Thanks to a global approach developed jointly by all the stakeholders involved, the challenge is to provide sustainable access to water in sufficient quality and quantity for all uses and for the environment. This requires long-term strategic planning.

Against a backdrop of unprecedentedly rapid climate change, the water crisis cannot be considered in isolation, as it is linked to a series of global environmental, economic and social challenges.

Understanding it in all its dimensions requires us to consider a wide range of issues, such as high population growth and rapid urbanisation, the viability of ecosystems, water, energy and food security, and maldevelopment characterised by unsustainable consumption and production patterns.

To achieve this, INBO considers basin management plans and the associated programmes of measures and investment over several years to be a key tool.

Built on a forward-looking approach, they are based on an analysis of current pressures and an estimate of future pressures. They take into account the pressures of domestic, agricultural and industrial uses, including energy, on surface water and groundwater, in terms of abstraction, consumption and pollution.

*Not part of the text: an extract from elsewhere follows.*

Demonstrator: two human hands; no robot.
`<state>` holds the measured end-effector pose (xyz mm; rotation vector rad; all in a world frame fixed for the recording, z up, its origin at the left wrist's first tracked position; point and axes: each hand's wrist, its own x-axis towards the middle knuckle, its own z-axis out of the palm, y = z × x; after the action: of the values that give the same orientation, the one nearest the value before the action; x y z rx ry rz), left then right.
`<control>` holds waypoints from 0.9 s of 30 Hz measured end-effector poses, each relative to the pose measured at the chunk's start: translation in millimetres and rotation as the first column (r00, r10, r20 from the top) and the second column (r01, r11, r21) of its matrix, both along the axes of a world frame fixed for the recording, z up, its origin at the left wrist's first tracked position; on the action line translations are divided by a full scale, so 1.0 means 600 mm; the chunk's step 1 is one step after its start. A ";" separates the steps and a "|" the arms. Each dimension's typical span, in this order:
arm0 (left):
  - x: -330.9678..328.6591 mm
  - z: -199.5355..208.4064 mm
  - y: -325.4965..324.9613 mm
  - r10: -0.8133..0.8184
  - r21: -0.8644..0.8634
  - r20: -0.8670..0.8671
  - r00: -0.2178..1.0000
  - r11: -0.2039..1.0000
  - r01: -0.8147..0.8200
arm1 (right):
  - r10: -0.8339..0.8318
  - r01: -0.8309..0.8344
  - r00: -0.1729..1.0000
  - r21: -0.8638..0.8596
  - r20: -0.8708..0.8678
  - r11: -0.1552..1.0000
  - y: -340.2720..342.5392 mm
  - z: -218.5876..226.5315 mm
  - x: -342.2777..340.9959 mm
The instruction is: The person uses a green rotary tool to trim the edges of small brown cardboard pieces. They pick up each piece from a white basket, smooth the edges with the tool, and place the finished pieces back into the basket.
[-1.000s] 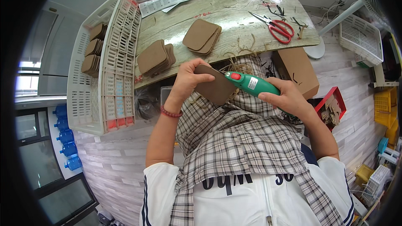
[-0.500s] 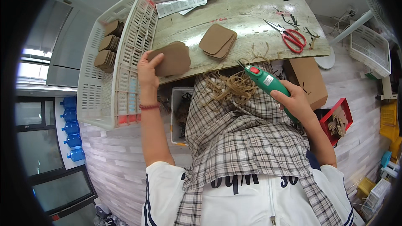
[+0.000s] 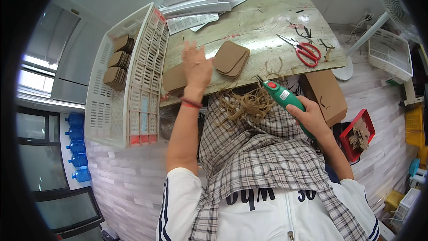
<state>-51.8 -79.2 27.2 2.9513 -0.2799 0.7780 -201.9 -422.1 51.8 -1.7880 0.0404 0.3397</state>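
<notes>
My left hand (image 3: 196, 68) is raised over the table's near edge with fingers spread, holding nothing. It hovers between a brown cardboard stack (image 3: 174, 78) at the left and a second stack of rounded cardboard pieces (image 3: 231, 58) at the right. My right hand (image 3: 312, 117) grips a green glue gun (image 3: 285, 99) with a red button, its tip pointing up-left toward the table edge. A tangle of tan twine (image 3: 248, 105) lies on the plaid cloth over my lap.
A white plastic basket (image 3: 129, 80) with several cardboard stacks stands left of the table. Red scissors (image 3: 304, 50) and scraps lie on the worn tabletop (image 3: 267, 18), with papers (image 3: 200, 5) at the back. A cardboard box (image 3: 329, 96) and red tray (image 3: 359, 135) sit at the right.
My left hand set a cardboard piece on the left stack, let go and lifted open toward the right. The glue gun dropped down toward my lap.
</notes>
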 end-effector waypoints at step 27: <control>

They also take into account the impact of the development of hydraulic infrastructures and dams, land use, climate change and the risks of natural disasters, disputes and open conflicts linked to water.

Reducing demand for water; combating pollution; protecting and restoring aquatic ecosystems; developing non-conventional water resources (reuse of wastewater, rainwater harvesting, etc.); allocating volumes of water and, above all, distributing the benefits derived from exploiting water resources, are all objectives set by these medium-term plans.

The programmes of measures set out the actions required to achieve these objectives. They are accompanied by financing plans and investment programmes. Finally, the implementation of these actions is evaluated and a new planning cycle follows, taking into account the lessons learned from the previous cycle.

Strategic planning is therefore a cyclical, iterative process.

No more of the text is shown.